List all lines in the material below that contain "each".

········

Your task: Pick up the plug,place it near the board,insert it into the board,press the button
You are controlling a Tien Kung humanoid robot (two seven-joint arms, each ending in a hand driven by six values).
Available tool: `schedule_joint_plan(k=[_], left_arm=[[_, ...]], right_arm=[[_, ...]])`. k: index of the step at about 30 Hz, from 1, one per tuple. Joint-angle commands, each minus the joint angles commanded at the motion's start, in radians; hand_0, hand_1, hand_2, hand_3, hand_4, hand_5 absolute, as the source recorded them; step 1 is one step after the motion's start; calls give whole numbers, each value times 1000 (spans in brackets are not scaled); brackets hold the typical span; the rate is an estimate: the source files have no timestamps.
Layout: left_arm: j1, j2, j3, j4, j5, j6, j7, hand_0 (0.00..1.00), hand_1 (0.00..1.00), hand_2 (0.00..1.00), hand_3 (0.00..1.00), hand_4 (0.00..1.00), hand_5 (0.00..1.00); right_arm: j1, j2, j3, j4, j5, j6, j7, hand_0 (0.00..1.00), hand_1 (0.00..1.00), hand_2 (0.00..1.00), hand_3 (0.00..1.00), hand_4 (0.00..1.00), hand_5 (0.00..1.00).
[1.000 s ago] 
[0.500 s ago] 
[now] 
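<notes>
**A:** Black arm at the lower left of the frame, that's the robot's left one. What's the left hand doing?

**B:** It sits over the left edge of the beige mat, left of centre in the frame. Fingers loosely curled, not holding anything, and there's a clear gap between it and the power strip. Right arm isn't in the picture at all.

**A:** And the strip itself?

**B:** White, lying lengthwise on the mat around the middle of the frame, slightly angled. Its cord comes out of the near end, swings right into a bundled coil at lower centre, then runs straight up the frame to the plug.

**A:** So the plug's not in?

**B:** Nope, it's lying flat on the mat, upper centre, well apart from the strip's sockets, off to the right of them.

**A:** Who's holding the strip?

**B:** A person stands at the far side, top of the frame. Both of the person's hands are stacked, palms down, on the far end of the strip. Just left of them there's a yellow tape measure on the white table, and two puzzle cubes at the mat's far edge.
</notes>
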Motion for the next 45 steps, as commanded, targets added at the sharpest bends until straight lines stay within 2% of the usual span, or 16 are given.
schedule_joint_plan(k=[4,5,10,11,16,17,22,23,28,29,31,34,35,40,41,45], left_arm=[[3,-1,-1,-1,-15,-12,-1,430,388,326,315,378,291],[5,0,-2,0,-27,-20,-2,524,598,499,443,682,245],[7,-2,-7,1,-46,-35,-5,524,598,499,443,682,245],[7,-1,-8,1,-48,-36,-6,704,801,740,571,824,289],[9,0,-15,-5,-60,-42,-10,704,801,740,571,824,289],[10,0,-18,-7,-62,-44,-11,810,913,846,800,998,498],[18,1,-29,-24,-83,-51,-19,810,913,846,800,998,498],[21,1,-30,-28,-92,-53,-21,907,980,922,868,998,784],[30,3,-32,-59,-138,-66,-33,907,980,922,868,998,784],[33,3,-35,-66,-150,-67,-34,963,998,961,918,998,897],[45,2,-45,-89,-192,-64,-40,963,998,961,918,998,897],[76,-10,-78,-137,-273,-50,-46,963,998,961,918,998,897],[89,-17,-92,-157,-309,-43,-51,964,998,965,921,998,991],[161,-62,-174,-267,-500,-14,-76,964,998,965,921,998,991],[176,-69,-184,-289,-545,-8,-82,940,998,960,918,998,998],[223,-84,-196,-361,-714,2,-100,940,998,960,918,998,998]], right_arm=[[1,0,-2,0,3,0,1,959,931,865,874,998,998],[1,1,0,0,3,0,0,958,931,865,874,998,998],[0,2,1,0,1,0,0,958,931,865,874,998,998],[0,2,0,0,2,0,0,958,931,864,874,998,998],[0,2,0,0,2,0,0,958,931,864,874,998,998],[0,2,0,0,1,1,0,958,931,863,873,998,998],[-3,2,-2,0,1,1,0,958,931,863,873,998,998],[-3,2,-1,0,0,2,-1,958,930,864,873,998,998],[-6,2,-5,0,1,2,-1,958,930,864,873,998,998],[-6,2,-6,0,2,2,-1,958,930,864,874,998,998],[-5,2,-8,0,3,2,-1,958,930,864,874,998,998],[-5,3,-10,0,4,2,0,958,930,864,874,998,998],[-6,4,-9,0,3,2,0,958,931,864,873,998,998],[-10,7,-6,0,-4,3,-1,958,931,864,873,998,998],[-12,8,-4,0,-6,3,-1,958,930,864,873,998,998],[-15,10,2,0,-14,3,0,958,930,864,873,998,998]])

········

→ **REPLY**
You are controlling a Tien Kung humanoid robot (two seven-joint arms, each ending in a hand driven by six values).
Available tool: `schedule_joint_plan(k=[_], left_arm=[[_, ...]], right_arm=[[_, ...]])`. k: index of the step at about 30 Hz, from 1, one per tuple. Joint-angle commands, each minus the joint angles commanded at the motion's start, in radians; hand_0, hand_1, hand_2, hand_3, hand_4, hand_5 absolute, as the source recorded them; step 1 is one step after the motion's start; calls give whole numbers, each value times 1000 (spans in brackets are not scaled); brackets hold the typical span; the rate is an estimate: the source files have no timestamps.

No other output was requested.